### WHAT TO DO
From the line with "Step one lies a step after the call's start" through the final line, transcribe the material below character for character; include no other lines.

### INFORMATION SUPPLIED

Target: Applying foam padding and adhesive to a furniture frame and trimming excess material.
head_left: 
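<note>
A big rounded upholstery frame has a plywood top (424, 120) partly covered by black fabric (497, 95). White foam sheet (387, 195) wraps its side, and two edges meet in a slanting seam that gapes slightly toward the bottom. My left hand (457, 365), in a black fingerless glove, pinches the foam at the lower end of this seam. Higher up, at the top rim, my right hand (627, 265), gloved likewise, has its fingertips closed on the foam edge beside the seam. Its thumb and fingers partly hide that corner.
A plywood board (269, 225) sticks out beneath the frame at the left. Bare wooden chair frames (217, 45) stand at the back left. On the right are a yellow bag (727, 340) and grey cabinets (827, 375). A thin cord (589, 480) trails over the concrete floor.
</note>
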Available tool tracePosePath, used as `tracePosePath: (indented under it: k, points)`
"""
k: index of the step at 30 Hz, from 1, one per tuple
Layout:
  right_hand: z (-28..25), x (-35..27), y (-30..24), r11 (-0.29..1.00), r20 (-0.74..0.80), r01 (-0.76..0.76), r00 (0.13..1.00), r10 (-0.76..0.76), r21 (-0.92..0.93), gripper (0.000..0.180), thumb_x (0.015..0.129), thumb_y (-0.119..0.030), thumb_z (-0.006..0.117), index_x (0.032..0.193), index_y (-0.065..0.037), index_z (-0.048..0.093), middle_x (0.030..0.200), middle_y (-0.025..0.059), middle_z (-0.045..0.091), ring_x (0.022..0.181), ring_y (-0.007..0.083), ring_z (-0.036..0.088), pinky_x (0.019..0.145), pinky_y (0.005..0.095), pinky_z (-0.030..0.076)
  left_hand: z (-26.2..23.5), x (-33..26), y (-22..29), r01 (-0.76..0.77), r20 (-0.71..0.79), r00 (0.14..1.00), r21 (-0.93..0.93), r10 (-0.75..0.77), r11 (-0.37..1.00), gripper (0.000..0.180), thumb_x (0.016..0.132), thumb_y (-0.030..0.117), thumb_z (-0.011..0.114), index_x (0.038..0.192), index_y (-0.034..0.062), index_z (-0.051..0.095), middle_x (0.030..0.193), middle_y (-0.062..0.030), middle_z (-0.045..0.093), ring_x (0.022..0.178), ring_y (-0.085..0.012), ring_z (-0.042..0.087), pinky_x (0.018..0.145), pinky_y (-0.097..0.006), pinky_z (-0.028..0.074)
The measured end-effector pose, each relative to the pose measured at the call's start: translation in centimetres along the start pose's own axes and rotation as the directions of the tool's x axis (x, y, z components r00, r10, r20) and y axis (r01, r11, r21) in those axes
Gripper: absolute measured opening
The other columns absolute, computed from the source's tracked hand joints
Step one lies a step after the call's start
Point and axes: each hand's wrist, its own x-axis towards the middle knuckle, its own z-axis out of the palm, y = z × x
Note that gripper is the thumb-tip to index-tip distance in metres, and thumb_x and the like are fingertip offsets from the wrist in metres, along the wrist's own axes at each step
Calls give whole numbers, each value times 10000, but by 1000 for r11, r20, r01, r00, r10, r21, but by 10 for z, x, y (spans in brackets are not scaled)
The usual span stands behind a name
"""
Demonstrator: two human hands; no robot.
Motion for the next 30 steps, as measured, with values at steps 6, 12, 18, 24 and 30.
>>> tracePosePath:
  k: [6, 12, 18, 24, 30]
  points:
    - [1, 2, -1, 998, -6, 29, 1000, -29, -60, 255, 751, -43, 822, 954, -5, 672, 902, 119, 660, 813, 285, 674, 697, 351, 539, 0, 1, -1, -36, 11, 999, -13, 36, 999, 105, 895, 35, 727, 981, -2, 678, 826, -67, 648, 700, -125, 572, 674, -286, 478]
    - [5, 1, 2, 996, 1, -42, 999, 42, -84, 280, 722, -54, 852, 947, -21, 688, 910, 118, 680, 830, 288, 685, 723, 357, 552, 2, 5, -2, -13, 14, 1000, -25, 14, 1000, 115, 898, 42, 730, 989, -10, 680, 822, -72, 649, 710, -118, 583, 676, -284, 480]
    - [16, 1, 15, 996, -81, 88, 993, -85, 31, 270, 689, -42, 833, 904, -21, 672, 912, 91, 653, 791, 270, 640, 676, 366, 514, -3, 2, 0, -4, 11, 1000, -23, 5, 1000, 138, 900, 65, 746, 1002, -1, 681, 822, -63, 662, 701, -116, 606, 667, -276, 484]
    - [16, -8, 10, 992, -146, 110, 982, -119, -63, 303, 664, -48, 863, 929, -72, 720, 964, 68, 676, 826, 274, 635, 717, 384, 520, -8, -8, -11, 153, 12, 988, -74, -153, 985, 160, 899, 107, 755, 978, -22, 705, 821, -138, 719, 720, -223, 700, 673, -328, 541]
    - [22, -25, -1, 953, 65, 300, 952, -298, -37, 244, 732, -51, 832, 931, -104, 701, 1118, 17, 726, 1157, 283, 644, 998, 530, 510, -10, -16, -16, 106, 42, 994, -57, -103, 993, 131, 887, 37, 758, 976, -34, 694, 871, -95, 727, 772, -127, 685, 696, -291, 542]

### ANSWER TO THIS EXERCISE
Step one lies a step after the call's start
Point and axes: each hand's wrist, its own x-axis towards the middle knuckle, its own z-axis out of the palm, y = z × x
Note that gripper is the thumb-tip to index-tip distance in metres, and thumb_x and the like are fingertip offsets from the wrist in metres, along the wrist's own axes at each step
Calls give whole numbers, each value times 10000, but by 1000 for r11, r20, r01, r00, r10, r21, but by 10 for z, x, y (spans in brackets are not scaled)
The usual span stands behind a name
"""
Demonstrator: two human hands; no robot.
Motion for the next 30 steps, as measured, with values at steps 6, 12, 18, 24 and 30.
>>> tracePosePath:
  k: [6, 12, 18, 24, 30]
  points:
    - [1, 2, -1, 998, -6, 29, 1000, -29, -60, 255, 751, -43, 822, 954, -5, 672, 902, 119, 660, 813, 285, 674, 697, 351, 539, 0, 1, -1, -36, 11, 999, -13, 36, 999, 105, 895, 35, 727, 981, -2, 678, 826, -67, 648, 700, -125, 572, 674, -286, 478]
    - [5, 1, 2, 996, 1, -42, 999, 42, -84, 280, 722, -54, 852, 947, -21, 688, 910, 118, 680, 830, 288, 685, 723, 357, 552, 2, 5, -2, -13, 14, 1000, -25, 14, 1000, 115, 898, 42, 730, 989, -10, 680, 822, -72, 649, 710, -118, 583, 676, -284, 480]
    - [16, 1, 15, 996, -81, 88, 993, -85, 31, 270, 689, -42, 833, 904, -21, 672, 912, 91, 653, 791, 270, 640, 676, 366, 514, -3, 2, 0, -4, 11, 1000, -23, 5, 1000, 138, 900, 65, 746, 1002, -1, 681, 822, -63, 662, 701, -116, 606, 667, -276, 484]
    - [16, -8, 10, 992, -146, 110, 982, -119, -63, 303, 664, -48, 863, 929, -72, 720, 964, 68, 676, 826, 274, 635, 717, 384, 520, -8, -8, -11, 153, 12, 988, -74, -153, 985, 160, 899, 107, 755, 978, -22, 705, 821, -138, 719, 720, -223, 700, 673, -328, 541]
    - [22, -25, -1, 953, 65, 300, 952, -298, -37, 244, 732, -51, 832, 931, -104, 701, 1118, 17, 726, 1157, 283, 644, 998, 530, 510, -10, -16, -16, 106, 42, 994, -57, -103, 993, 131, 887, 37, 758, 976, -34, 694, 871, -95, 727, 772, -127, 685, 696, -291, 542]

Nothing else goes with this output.